→ **How to complete this task**
Could you write out the lines below exactly, beginning with the first and finishing with the one that contains "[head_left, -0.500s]"?

→ **Available data**

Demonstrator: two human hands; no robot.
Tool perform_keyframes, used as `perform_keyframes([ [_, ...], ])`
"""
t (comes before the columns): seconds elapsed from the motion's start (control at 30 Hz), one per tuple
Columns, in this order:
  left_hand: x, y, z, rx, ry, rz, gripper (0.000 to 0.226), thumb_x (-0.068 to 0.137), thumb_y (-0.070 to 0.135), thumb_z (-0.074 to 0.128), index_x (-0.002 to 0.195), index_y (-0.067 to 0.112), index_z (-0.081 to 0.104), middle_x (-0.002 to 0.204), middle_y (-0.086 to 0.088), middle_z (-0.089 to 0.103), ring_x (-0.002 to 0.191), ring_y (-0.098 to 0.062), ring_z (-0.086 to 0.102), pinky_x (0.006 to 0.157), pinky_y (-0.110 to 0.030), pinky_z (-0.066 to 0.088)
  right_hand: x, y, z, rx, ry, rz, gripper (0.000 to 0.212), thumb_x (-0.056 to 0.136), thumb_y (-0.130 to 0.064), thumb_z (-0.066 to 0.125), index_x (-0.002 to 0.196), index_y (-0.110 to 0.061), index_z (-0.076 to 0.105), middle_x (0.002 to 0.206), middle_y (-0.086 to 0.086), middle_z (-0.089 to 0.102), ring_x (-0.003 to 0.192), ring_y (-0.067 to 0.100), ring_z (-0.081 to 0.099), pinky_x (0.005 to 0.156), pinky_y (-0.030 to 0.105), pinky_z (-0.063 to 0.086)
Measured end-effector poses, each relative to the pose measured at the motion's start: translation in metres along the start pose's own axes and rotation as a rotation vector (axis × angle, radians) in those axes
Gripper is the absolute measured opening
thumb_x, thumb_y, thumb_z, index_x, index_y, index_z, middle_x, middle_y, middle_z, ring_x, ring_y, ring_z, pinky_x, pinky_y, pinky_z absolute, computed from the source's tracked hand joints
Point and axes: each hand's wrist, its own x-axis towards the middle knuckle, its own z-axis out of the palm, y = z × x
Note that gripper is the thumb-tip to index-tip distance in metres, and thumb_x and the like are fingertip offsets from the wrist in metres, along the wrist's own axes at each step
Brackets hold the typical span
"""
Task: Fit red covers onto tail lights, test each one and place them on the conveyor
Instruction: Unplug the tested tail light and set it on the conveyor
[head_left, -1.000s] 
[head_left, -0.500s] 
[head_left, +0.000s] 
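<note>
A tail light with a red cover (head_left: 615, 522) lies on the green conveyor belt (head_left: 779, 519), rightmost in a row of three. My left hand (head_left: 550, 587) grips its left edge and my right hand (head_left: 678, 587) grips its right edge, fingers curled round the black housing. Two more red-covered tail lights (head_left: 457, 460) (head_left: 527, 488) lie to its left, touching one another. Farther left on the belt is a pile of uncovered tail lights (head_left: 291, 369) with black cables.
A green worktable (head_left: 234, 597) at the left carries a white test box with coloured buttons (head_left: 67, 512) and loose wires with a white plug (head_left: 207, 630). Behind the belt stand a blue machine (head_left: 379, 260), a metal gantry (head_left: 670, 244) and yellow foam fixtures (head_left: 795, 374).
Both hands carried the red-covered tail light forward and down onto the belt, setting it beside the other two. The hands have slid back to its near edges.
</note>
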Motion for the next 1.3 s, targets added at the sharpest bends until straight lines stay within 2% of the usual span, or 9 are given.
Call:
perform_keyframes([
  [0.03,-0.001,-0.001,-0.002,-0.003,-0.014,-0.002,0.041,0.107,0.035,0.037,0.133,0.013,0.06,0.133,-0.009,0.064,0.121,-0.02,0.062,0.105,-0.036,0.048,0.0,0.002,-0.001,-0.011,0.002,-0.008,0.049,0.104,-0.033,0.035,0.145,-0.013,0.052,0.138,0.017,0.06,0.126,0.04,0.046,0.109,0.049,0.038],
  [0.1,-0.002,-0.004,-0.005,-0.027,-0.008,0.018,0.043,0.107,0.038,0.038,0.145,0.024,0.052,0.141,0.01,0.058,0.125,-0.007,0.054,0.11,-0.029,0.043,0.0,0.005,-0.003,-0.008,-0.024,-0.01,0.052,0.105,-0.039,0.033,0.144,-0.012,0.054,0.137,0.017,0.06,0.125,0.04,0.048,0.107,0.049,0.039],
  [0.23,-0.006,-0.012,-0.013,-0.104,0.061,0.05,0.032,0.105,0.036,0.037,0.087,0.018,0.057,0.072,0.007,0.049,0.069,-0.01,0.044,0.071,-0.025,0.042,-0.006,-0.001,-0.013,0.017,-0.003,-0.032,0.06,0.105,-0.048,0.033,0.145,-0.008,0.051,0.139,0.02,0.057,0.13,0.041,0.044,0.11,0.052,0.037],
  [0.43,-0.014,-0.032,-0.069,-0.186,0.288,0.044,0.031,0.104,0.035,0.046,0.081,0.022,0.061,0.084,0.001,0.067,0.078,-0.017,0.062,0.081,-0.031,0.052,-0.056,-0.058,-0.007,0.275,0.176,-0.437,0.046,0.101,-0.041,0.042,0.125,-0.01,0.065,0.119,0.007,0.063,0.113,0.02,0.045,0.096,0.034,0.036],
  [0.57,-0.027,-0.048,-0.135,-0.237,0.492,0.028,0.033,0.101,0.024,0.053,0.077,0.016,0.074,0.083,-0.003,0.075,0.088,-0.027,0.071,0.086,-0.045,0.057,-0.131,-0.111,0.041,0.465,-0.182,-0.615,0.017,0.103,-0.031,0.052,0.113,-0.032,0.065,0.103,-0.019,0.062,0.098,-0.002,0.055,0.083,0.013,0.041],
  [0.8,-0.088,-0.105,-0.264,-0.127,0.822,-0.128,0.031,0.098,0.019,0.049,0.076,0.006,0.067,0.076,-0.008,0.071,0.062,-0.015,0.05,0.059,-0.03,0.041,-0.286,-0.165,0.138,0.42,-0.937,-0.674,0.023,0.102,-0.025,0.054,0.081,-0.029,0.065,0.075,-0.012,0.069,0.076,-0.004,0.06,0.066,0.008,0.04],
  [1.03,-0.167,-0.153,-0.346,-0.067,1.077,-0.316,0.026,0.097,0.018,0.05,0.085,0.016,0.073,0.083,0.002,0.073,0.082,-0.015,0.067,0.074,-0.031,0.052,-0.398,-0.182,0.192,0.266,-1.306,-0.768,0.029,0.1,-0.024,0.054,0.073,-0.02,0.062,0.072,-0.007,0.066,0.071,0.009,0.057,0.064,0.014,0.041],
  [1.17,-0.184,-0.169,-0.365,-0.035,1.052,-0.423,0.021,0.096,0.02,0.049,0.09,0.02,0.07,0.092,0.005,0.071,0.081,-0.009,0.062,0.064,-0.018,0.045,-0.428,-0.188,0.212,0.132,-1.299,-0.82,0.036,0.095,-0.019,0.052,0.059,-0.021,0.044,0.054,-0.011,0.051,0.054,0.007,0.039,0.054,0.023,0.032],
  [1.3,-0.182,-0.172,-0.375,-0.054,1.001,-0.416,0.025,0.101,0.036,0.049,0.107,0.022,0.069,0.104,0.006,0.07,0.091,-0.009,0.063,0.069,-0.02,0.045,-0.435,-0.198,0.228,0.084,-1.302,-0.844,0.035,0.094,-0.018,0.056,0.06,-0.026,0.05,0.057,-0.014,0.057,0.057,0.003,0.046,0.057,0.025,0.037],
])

→ **Answer to this exercise**
Demonstrator: two human hands; no robot.
Tool perform_keyframes, used as `perform_keyframes([ [_, ...], ])`
"""
t (comes before the columns): seconds elapsed from the motion's start (control at 30 Hz), one per tuple
Columns, in this order:
  left_hand: x, y, z, rx, ry, rz, gripper (0.000 to 0.226), thumb_x (-0.068 to 0.137), thumb_y (-0.070 to 0.135), thumb_z (-0.074 to 0.128), index_x (-0.002 to 0.195), index_y (-0.067 to 0.112), index_z (-0.081 to 0.104), middle_x (-0.002 to 0.204), middle_y (-0.086 to 0.088), middle_z (-0.089 to 0.103), ring_x (-0.002 to 0.191), ring_y (-0.098 to 0.062), ring_z (-0.086 to 0.102), pinky_x (0.006 to 0.157), pinky_y (-0.110 to 0.030), pinky_z (-0.066 to 0.088)
  right_hand: x, y, z, rx, ry, rz, gripper (0.000 to 0.212), thumb_x (-0.056 to 0.136), thumb_y (-0.130 to 0.064), thumb_z (-0.066 to 0.125), index_x (-0.002 to 0.196), index_y (-0.110 to 0.061), index_z (-0.076 to 0.105), middle_x (0.002 to 0.206), middle_y (-0.086 to 0.086), middle_z (-0.089 to 0.102), ring_x (-0.003 to 0.192), ring_y (-0.067 to 0.100), ring_z (-0.081 to 0.099), pinky_x (0.005 to 0.156), pinky_y (-0.030 to 0.105), pinky_z (-0.063 to 0.086)
Measured end-effector poses, each relative to the pose measured at the motion's start: translation in metres along the start pose's own axes and rotation as a rotation vector (axis × angle, radians) in those axes
Gripper is the absolute measured opening
thumb_x, thumb_y, thumb_z, index_x, index_y, index_z, middle_x, middle_y, middle_z, ring_x, ring_y, ring_z, pinky_x, pinky_y, pinky_z absolute, computed from the source's tracked hand joints
Point and axes: each hand's wrist, its own x-axis towards the middle knuckle, its own z-axis out of the palm, y = z × x
Note that gripper is the thumb-tip to index-tip distance in metres, and thumb_x and the like are fingertip offsets from the wrist in metres, along the wrist's own axes at each step
Brackets hold the typical span
"""
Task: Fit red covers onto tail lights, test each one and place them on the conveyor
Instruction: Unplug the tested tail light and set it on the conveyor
[head_left, -1.000s] 
[head_left, -0.500s] 

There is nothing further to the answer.